**Data for review**.
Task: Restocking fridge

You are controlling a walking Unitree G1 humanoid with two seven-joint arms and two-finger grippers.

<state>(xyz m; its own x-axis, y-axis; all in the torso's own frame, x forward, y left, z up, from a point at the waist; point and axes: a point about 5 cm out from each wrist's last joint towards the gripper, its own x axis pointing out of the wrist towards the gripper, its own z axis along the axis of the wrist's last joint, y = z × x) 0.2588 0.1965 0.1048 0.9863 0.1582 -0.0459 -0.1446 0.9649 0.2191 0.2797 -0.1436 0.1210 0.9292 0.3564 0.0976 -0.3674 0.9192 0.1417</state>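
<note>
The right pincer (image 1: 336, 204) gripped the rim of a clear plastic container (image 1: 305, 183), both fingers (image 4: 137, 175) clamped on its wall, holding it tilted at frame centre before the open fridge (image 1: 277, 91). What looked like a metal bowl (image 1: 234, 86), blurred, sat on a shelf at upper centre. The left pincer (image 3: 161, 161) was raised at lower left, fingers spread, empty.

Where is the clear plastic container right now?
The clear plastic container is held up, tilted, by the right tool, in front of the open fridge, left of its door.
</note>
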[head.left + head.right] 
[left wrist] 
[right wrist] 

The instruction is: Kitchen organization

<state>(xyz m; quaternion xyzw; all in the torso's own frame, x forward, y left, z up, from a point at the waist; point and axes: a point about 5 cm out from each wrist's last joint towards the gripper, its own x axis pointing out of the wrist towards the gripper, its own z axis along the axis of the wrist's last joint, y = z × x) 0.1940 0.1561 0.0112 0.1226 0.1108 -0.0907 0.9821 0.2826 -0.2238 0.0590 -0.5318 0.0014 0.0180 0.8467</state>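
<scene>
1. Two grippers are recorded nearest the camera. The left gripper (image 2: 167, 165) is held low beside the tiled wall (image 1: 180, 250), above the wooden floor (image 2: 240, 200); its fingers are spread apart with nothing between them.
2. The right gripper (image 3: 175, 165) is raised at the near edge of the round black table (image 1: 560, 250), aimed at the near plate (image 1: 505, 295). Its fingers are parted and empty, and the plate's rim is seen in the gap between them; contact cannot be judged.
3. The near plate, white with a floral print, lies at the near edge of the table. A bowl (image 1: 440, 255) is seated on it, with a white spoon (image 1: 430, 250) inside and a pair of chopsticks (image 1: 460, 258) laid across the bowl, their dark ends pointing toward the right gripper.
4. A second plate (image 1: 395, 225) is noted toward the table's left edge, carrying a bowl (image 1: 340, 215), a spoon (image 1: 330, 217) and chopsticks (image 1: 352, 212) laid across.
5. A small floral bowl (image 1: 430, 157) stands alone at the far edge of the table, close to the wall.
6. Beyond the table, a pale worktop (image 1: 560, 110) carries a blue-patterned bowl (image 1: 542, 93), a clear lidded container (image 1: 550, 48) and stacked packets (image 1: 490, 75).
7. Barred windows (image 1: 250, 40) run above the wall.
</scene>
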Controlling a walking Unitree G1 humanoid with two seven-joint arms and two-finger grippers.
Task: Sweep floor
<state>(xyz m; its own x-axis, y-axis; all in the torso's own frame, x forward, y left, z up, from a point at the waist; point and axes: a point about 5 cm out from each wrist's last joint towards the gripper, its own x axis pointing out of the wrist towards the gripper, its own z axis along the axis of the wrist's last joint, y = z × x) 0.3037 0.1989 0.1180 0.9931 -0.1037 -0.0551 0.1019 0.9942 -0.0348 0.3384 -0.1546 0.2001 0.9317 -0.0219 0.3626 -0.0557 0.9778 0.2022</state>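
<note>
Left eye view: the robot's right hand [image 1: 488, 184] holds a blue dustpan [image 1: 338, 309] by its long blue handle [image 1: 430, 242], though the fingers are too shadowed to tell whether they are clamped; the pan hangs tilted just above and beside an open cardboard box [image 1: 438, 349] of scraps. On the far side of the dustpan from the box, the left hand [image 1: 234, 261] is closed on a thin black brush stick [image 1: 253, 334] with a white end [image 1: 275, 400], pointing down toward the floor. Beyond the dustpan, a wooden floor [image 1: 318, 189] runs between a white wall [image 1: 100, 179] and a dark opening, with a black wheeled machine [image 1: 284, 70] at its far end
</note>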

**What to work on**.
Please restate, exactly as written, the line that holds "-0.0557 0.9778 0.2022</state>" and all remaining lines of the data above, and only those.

**Response to this exercise**.
<state>(xyz m; its own x-axis, y-axis; all in the torso's own frame, x forward, y left, z up, from a point at the waist; point and axes: a point about 5 cm out from each wrist's last joint towards the gripper, its own x axis pointing out of the wrist towards the gripper, its own z axis along the axis of the wrist's last joint, y = z × x) 0.3037 0.1989 0.1180 0.9931 -0.1037 -0.0551 0.1019 0.9942 -0.0348 0.3384 -0.1546 0.2001 0.9317 -0.0219 0.3626 -0.0557 0.9778 0.2022</state>
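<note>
Left eye view: the robot's right hand [image 1: 488, 184] holds a blue dustpan [image 1: 338, 309] by its long blue handle [image 1: 430, 242], though the fingers are too shadowed to tell whether they are clamped; the pan hangs tilted just above and beside an open cardboard box [image 1: 438, 349] of scraps. On the far side of the dustpan from the box, the left hand [image 1: 234, 261] is closed on a thin black brush stick [image 1: 253, 334] with a white end [image 1: 275, 400], pointing down toward the floor. Beyond the dustpan, a wooden floor [image 1: 318, 189] runs between a white wall [image 1: 100, 179] and a dark opening, with a black wheeled machine [image 1: 284, 70] at its far end
</note>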

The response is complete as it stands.